Frequently asked questions
What is the right starting point for audio visual rooms India procurement in 2026?
Native Microsoft Teams Rooms on Android is the lowest-friction default for most India offices that already run M365. The three production-grade options are Logitech, Poly, and Yealink. All three are on Microsoft’s certified devices list as of June 2026. Pick the kit your receptionist can turn on, not the kit with the best spec sheet.
How much does a four-room AV refresh cost in India?
For three mid-rooms and one boardroom, expect a three-year total between Rs 24 lakh and Rs 30 lakh fully loaded. That includes kits, install, AMC at a fixed-rupee clause for Years 2 and 3, Microsoft Teams Rooms Pro Management licences, and acoustic and lighting upgrades to the boardroom. The bare-equipment-only number is misleading and will be undercut by at least one integrator. Ignore that number.

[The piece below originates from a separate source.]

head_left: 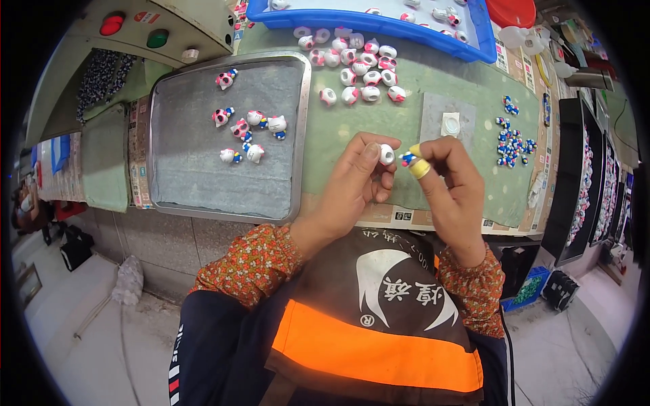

Is there a DPDP residency risk in an AV room rollout?
Meeting recordings sit in the organiser’s OneDrive, not in the room. On Business Premium or above with the India residency option, recordings sit in India. The footnote to chase is the integrator’s device telemetry, which usually goes to a US or EU cloud. Get that written into the SOW addendum.
P.S. If I were rewriting this RFP today, I would put one line in section 9: maintenance for Year 2 and Year 3 is a fixed rupee number, not a percentage cap. That clause saved the firm Rs 4.2 lakh over the three-year window. The integrator signed it because the rest of the deal was already done.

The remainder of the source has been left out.